Why You’ll Love This Chicken Thighs with Lemon, Garlic, and Olives

This dish is a fast, flavor-packed one-pan meal that balances bright acidity, savory garlic, and salty olives for immediate family appeal.

You’ll love it because the flavors are bold yet approachable, the texture is juicy (with quick caramelized edges), and the whole skillet comes together in about half an hour—ideal for weeknights. It’s flexible for meal prep, pairs beautifully with simple sides, and can be adapted for lower-carb or gluten-free diets easily.

What Is Chicken Thighs with Lemon, Garlic, and Olives?

Chicken Thighs with Lemon, Garlic, and Olives is a quick Mediterranean-inspired skillet dish where seasoned chicken thighs are seared and finished in a bright, garlicky lemon sauce studded with olives and herbs.
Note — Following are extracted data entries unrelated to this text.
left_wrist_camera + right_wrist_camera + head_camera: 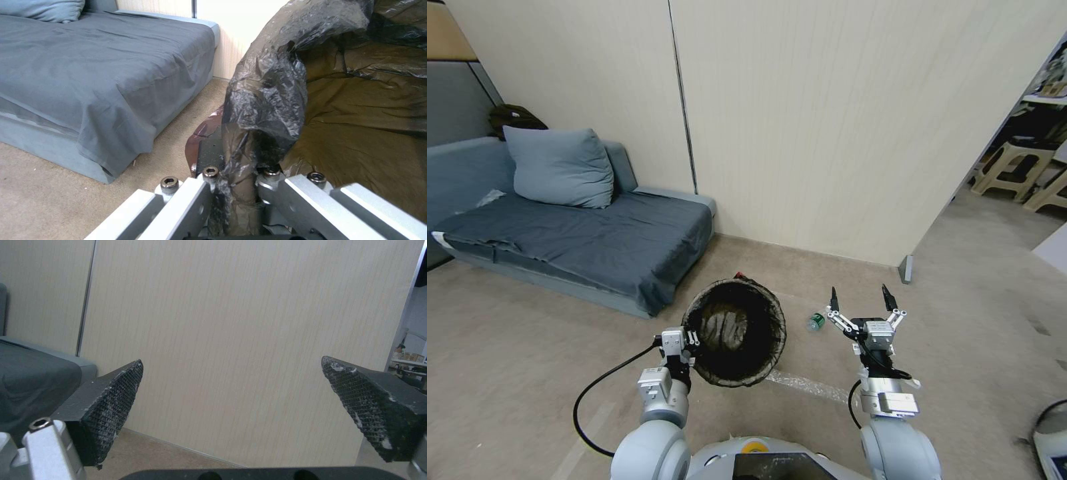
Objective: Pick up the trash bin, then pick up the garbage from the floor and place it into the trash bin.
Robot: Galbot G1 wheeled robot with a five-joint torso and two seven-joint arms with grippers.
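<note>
The trash bin (pixel 735 332) is clamped by its bag-lined rim in the left claw (pixel 683 338), mouth upward to receive litter, while the right claw (pixel 861 300) is held spread wide near a green can (pixel 815 322) on the floor (pixel 514 347).

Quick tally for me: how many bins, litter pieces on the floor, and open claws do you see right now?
Round black-bag-lined trash bin, held by the left claw: 1
Small green-and-clear litter piece on the floor: 1
Open claws, the right claw: 1
Total: 3

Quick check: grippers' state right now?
Left gripper: shut on the trash bin rim.
Right gripper: open, holding nothing.
</note>
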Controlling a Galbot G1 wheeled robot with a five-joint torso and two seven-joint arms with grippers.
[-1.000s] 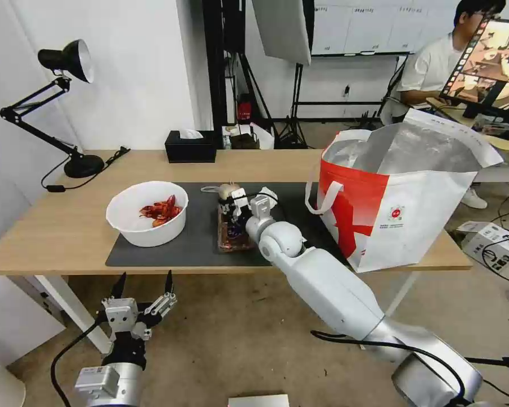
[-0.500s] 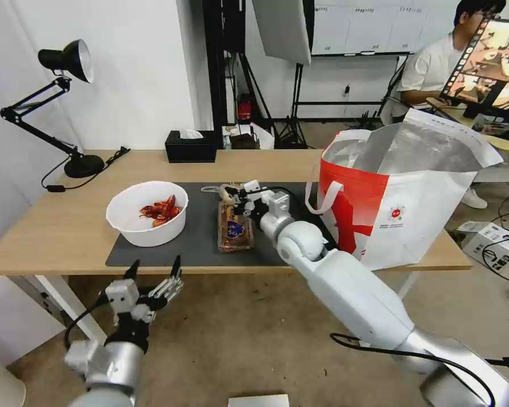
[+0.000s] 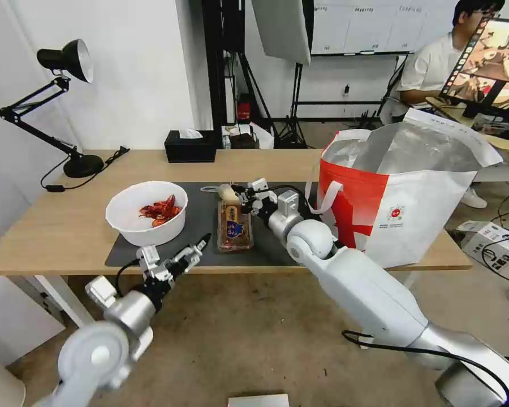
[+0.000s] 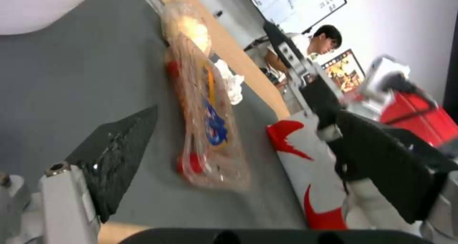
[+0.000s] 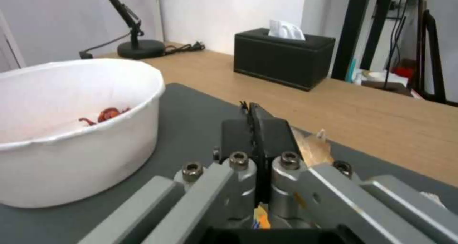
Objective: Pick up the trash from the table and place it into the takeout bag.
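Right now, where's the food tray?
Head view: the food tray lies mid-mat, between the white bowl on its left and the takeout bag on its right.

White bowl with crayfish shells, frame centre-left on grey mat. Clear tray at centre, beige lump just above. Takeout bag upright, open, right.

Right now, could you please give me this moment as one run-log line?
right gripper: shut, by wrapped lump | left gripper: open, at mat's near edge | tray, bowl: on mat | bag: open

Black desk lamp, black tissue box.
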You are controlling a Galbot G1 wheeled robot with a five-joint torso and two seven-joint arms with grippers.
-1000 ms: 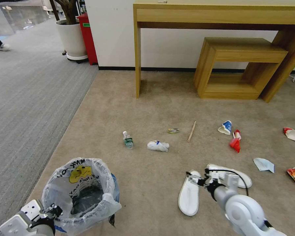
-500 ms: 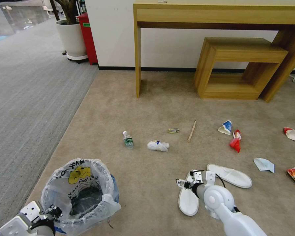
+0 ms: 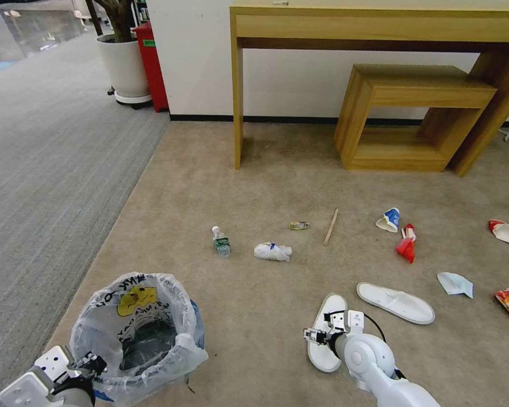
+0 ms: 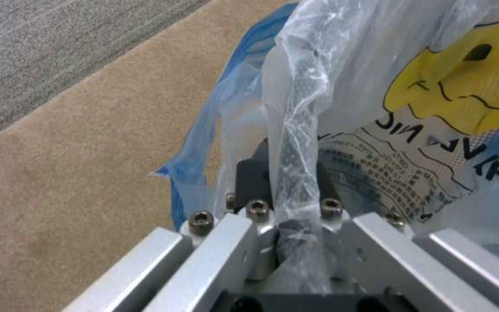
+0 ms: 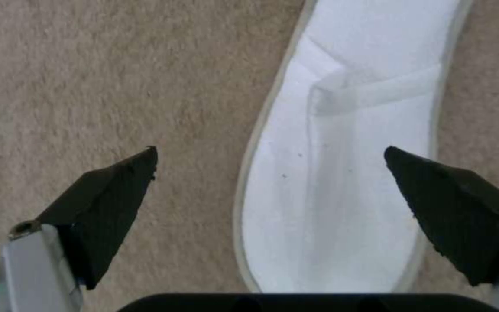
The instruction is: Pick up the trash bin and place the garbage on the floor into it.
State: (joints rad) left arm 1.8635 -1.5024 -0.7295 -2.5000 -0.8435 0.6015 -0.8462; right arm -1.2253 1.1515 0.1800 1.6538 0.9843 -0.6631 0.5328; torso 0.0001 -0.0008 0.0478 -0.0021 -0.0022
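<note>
hovering over the near white slipper [image 5: 342,173] on the floor [image 3: 277,169], the right gripper [image 5: 270,195] was held spread wide, while the trash bin [image 3: 136,333] was clamped at its bag-lined rim by the left gripper [image 4: 284,212].

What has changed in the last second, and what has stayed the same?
The right gripper, open, moved left and nearer, from over the two slippers to above the near slipper. It grasped nothing. The left gripper stays shut on the trash bin; the litter lies unmoved.
</note>
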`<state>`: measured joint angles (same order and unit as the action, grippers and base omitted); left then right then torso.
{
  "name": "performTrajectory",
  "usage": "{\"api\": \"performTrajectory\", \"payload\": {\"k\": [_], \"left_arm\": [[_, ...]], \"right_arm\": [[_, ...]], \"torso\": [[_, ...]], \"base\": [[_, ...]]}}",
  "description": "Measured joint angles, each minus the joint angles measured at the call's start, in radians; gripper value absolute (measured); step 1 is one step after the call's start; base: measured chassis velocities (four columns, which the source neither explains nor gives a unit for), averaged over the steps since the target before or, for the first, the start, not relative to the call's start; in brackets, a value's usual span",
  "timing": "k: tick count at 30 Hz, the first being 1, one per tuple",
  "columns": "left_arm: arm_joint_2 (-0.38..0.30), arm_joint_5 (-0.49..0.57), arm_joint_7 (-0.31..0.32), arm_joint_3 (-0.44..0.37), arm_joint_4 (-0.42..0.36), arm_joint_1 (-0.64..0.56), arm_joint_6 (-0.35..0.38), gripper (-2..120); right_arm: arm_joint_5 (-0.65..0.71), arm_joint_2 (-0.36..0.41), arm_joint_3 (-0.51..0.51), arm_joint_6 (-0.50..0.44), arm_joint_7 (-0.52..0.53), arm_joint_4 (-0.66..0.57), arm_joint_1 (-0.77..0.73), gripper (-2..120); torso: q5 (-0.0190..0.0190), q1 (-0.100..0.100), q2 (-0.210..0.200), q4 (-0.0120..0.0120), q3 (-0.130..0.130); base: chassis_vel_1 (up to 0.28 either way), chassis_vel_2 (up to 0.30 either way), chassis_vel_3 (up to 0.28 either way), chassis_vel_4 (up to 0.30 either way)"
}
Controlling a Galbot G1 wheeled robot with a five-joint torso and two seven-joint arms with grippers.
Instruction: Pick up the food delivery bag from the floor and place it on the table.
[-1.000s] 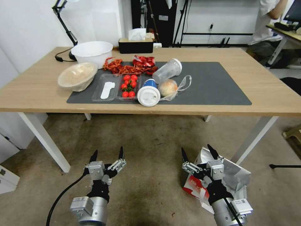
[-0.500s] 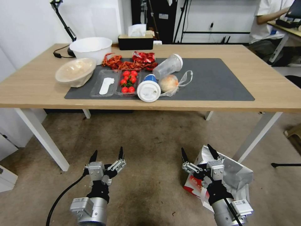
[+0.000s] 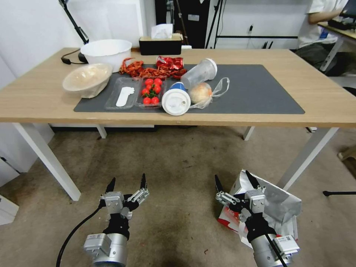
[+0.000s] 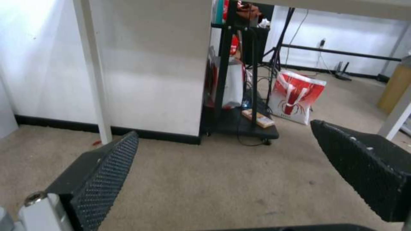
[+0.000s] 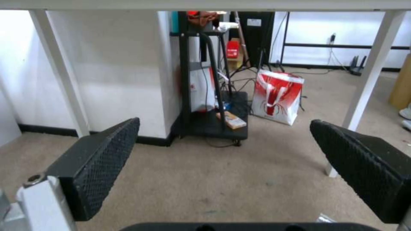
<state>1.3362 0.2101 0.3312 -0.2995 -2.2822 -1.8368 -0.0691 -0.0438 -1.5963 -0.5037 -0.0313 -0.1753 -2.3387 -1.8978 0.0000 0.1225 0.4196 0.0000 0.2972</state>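
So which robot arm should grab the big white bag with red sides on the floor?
Probably the right. The right gripper hangs open directly over the boxy white and red food delivery bag on the grey-brown floor. The left gripper, also open, sits over bare floor, farther away.

**Non-task items, positions referenced to the lidded cup**

The blue cup with a white lid lies on its side, lid facing the camera.
- Bun in a clear plastic bag: just beside the cup on its right, touching or nearly so.
- Clear tumbler: tipped over, behind the cup and to its right.
- Cherry tomato punnet: just left of the cup.
- Clear tray holding a white utensil: left of the cup, beyond the punnet.
- Red snack wrappers: behind the cup.
- Film-covered beige bowl: far left of the cup.
- White bowl: behind and well left of the cup.
- Black tissue box: well behind the cup.
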Motion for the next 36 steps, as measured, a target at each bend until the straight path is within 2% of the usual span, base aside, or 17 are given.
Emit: {"api": "performTrajectory", "payload": {"k": [36], "left_arm": [[-0.008, 0.012, -0.003, -0.009, 0.028, 0.015, -0.001, 100]], "right_arm": [[0.002, 0.002, -0.004, -0.004, -0.007, 0.028, 0.009, 100]], "torso": [[0.0000, -0.046, -0.145, 0.0000, -0.100]], "base": [[0.000, 0.000, 0.000, 0.000]]}}
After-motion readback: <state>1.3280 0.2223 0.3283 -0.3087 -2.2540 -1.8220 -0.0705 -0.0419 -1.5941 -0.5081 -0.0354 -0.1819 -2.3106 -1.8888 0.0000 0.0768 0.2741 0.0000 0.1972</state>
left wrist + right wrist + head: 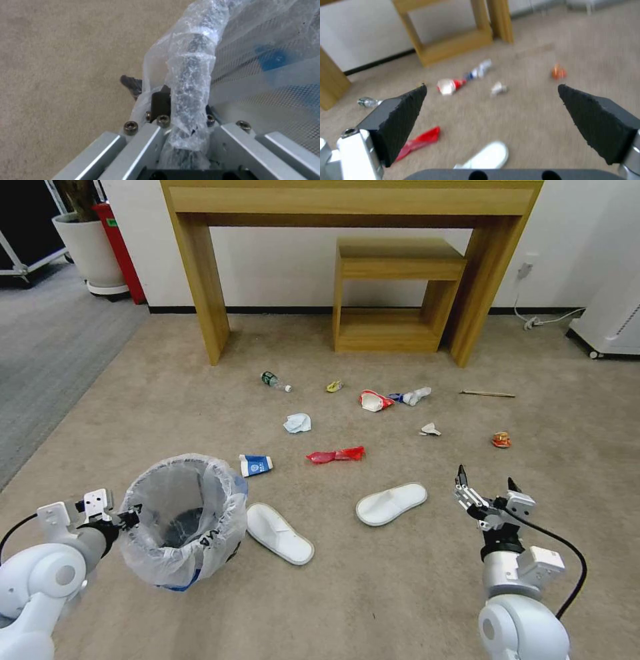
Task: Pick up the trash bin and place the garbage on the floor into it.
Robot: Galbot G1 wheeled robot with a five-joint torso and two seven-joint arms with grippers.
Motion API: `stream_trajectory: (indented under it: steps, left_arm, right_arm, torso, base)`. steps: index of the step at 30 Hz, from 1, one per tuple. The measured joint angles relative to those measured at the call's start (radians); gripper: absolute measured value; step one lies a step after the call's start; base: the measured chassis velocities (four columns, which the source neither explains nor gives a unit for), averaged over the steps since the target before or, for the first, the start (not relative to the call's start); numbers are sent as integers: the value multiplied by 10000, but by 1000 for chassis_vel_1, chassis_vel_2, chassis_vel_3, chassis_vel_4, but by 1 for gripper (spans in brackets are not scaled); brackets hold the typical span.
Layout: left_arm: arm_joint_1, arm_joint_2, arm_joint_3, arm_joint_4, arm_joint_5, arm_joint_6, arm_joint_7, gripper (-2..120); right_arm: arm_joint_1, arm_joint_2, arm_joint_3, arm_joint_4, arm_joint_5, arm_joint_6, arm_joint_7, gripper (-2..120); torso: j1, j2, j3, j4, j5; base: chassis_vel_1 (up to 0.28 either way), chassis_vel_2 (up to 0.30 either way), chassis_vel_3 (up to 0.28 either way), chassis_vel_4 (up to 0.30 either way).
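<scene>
The big wooden bench point(353, 207) stands by the wall, with a small wooden stool point(393, 293) under it. A white plant pot point(90, 250) sits far off to the left. All the mess lies on the tan floor point(400, 593).

The trash bin point(183, 520) is low on the robot's left, just beside one slipper. Its white bag has dark letters and blue print, too crumpled to read. The left end effector point(130, 519) is clenched on the bin's rim — in the left wrist view the bag-wrapped rim point(190, 82) runs between its fingers.

The right end effector point(487, 487) hangs over bare floor with its two black fingers point(403, 120) spread wide, grasping nothing.

Two white slippers lie in front: one point(280, 533) by the bin, one point(391, 504) nearer the middle. A blue-white paper cup point(256, 465) has print too small to read. Past them are a red wrapper point(337, 454), crumpled paper point(297, 423), a red-and-white wrapper point(373, 401), a clear bottle point(275, 381) and a thin stick point(487, 394). The orange can point(501, 440) sits off to the right — the right wrist view shows it too point(558, 72), well ahead of the open fingers.
</scene>
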Motion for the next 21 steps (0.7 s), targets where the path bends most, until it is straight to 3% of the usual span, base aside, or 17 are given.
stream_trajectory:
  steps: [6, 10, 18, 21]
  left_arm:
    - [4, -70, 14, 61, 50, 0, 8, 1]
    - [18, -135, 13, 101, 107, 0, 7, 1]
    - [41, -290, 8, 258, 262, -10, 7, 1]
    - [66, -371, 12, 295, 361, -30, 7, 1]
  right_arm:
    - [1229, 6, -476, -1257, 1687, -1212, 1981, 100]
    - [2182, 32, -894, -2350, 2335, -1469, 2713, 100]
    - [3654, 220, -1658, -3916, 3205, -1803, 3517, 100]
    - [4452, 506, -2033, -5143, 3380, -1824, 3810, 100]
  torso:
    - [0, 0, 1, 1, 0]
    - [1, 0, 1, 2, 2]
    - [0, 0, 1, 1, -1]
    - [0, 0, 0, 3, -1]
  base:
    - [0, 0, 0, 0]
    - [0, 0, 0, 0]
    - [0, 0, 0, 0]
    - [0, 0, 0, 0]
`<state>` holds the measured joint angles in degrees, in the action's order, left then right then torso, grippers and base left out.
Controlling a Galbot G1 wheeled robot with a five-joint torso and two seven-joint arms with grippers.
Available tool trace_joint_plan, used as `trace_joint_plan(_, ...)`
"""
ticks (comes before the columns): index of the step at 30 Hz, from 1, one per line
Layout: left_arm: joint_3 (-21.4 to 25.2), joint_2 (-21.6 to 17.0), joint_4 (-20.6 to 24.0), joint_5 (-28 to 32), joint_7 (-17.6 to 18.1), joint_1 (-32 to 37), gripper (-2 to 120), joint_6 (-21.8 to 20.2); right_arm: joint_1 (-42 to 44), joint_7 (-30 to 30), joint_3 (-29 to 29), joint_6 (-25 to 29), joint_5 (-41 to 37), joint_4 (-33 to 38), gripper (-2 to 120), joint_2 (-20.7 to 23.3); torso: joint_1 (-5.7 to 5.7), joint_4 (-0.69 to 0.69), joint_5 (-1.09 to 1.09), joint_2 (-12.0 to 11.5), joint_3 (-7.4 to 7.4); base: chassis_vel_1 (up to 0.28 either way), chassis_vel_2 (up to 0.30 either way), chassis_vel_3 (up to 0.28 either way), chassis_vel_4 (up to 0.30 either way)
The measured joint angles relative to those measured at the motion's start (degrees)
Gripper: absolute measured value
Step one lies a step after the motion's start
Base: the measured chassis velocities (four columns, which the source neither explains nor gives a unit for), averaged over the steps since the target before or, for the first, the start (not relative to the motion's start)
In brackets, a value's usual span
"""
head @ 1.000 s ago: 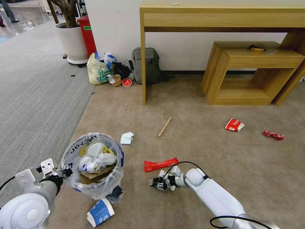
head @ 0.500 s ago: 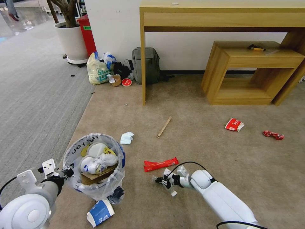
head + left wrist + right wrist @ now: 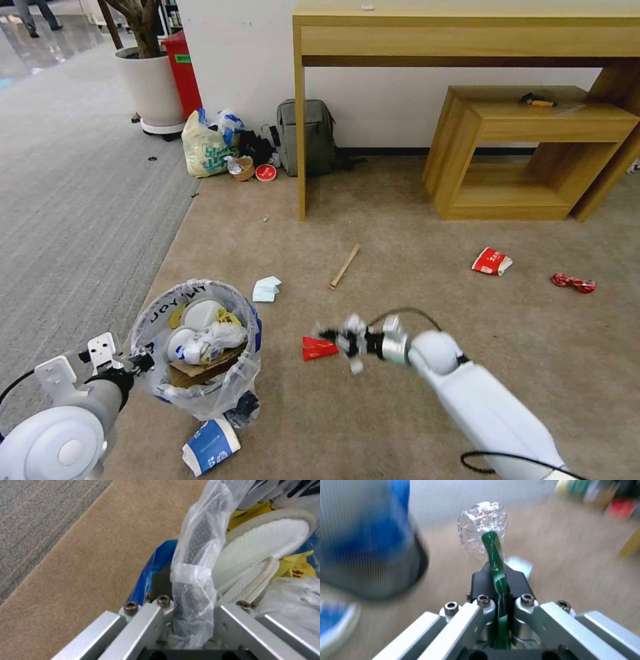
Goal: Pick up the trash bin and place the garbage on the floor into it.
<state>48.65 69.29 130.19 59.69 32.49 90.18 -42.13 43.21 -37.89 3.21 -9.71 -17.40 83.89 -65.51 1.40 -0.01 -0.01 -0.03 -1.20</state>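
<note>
The trash bin (image 3: 157, 313), round and lined with a clear printed bag, stands on the beige floor (image 3: 413, 313) at the left. My left gripper (image 3: 138, 363) is shut on its rim (image 3: 195, 562). White slippers (image 3: 266, 542) and cardboard lie inside. My right gripper (image 3: 335, 337) hovers above a red wrapper (image 3: 313, 349), shut on a crushed clear bottle (image 3: 483, 522) with a green label. Loose garbage on the floor: a tissue (image 3: 267, 289), a stick (image 3: 345, 266), a red-white carton (image 3: 492, 261), another red wrapper (image 3: 573, 283) and a blue-white paper cup (image 3: 210, 445).
A wooden desk (image 3: 467, 40) and a low wooden shelf (image 3: 533, 147) stand against the far wall. A grey backpack (image 3: 307, 137), a yellowish tied bag (image 3: 205, 150), a white planter (image 3: 152, 87) and a red box (image 3: 183, 70) sit at the back left. Grey ribbed carpet (image 3: 73, 200) lies left.
My right gripper has risen off the floor with the bottle and moved forward, now covering part of the red wrapper. The left gripper and the bin have stayed put.
</note>
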Motion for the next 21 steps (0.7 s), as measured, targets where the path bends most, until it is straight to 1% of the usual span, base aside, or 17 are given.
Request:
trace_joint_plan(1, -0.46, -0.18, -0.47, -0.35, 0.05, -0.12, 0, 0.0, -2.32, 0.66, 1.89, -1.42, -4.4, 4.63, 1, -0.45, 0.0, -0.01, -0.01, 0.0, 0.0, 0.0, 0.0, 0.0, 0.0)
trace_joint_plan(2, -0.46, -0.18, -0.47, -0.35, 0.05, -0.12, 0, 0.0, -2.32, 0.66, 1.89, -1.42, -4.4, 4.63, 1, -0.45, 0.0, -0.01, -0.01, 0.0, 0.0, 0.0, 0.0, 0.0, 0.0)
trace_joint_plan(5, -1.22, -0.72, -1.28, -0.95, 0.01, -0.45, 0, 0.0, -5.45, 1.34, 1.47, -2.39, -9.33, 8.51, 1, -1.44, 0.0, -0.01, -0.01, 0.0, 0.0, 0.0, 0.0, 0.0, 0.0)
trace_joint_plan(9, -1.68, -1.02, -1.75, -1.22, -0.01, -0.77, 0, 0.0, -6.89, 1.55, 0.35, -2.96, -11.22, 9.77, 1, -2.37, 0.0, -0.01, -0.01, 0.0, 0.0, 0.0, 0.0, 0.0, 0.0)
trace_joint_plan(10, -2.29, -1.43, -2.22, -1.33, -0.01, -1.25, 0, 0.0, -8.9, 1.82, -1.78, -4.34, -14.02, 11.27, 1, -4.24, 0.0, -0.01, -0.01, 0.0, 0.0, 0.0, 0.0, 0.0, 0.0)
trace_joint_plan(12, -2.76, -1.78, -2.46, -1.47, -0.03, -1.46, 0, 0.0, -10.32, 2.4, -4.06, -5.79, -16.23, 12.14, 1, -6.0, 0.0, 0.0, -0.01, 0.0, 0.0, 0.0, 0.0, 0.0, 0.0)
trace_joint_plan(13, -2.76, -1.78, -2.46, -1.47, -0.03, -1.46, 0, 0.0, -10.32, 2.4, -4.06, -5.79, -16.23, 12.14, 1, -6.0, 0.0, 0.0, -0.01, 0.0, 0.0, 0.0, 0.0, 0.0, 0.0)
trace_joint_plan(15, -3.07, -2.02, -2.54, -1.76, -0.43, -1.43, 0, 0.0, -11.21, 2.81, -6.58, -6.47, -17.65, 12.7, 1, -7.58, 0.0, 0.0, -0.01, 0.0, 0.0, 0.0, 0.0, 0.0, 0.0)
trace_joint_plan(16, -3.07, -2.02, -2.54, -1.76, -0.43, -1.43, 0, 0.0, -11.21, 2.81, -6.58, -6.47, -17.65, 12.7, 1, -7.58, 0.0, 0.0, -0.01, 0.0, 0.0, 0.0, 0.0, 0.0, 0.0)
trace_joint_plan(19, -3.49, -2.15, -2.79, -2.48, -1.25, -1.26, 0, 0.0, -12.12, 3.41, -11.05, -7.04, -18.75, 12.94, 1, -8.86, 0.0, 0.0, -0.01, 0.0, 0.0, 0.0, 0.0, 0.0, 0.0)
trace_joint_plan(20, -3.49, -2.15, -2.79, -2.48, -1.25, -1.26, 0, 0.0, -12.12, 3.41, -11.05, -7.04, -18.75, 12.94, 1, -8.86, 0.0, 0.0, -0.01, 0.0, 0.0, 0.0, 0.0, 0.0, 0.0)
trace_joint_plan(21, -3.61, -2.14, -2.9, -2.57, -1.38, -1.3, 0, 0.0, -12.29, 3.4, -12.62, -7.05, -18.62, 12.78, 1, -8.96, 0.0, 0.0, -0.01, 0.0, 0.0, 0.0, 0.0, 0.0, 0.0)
This version uses boneless, skin-on or skinless thighs for speed, a splash of chicken broth (or white wine) to make a pan sauce, and whole or halved olives for salty umami. Serve it when you want dinner that feels fresh and rustic—tastewise it’s tangy, garlicky, and slightly briny with herbaceous notes.

Ingredients You’ll Need

Ingredients for Chicken Thighs with Lemon, Garlic, and Olives arranged on a rustic wooden kitchen table.
  • 1 1/2 to 2 pounds boneless chicken thighs (about 6–8 thighs)
  • Kosher salt and freshly ground black pepper
  • 1 teaspoon smoked paprika (or sweet paprika)
  • 2 tablespoons extra-virgin olive oil
  • 3–4 garlic cloves, thinly sliced or smashed
  • 1 medium lemon, zested and juiced
  • 1 cup low-sodium chicken broth (or 1/2 cup dry white wine + 1/2 cup broth)
  • 3/4 to 1 cup pitted Kalamata or Castelvetrano olives, halved (or whole if small)
  • 1 teaspoon dried oregano (or 1 tablespoon fresh, chopped)
  • 2 tablespoons chopped fresh parsley (plus extra for garnish)
  • 1 tablespoon unsalted butter (optional, for finishing)
  • Lemon wedges, for serving
  • Optional: 1 tablespoon capers (rinsed) for extra briny kick
  • Optional: pinch of red pepper flakes for heat

These ingredients are chosen to build layers: olive oil and paprika help form a caramelized sear on the chicken; garlic and lemon create the bright backbone; broth or wine loosens browned bits into a saucy pan finish; olives and oregano bring Mediterranean character. Choose good olives (not overly salty) and fresh lemons for the brightest flavor.

Tools You Need

Ingredient Substitutions and Additions

Best substitutions

  • Chicken: Use bone-in thighs if you prefer deeper flavor, but increase cook time by 10–15 minutes. Boneless chicken breasts can work—slice to even thickness and reduce cook time.
  • Broth/Wine: If you prefer not to use wine, use all chicken broth. For extra depth, substitute half the broth with low-sodium vegetable stock.
  • Olives: Kalamata are classic, but Castelvetrano olives are milder and buttery. If olives are too briny, rinse briefly under cold water.

Flavor additions

  • Capers: Stir in 1 tablespoon rinsed capers with the olives for a caper-olive combo.
  • Herbs: Fresh thyme or rosemary add woodsy notes; stir in fresh herbs at the end.
  • Heat: Add a pinch of red pepper flakes when sautéing garlic for subtle warmth.
  • Finish: A pat of butter stirred in at the end gives a silkier sauce.

Dietary swaps

  • Gluten-free: This recipe is naturally gluten-free—just confirm your broth contains no hidden wheat.
  • Lower sodium: Use low-sodium broth and rinse olives; cut added salt by half and taste at the end.
  • Paleo/keto: Keep as written (skip butter if strict paleo), serve over cauliflower rice for a low-carb plate.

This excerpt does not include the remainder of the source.